■ Assignment:
Print exactly the line that contains "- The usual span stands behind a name", then every following line through the end of the material; include nothing else and no pictures.

■ Source material:

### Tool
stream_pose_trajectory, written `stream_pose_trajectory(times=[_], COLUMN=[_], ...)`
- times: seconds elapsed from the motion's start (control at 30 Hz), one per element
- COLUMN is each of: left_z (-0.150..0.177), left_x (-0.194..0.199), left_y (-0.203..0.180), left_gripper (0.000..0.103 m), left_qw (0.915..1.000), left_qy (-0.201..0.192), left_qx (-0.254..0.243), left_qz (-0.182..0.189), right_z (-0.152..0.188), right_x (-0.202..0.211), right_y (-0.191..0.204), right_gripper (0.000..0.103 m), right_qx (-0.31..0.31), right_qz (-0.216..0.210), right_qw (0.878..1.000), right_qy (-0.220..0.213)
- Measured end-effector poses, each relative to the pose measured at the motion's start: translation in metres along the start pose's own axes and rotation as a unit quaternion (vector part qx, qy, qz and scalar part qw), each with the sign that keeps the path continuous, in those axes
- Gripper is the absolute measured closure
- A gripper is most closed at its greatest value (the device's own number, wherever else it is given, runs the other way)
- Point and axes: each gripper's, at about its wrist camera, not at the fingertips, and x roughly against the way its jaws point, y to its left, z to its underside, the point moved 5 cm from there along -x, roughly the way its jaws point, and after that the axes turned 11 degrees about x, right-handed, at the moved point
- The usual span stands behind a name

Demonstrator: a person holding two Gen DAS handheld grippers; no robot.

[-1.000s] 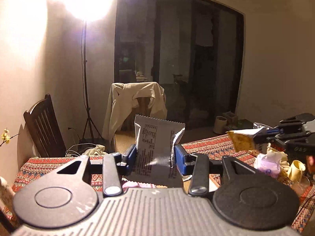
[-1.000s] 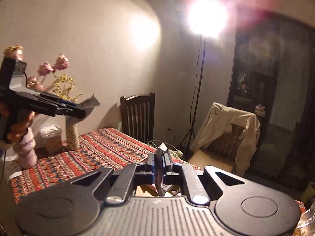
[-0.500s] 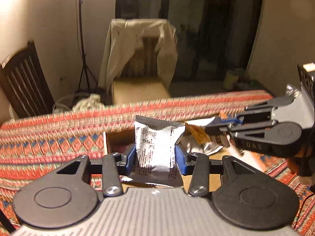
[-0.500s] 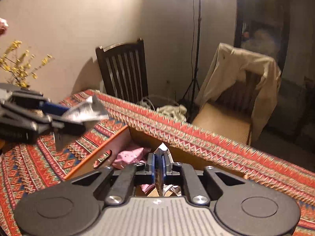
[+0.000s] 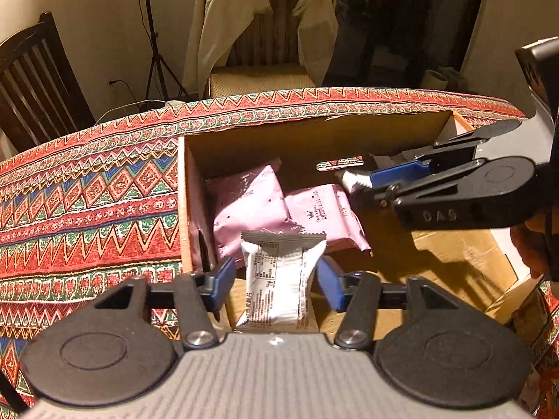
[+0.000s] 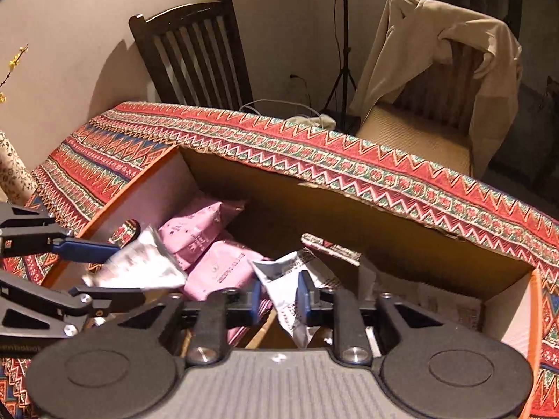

■ Output:
- The usual span stands behind a name

Demonstrator: a person holding two Gen DAS handheld grippers; no robot.

[-1.000s] 
[-1.000s] 
[-0.500s] 
[-0.500s] 
[+0.000s] 
[+0.000s] 

No part of the exercise remains open.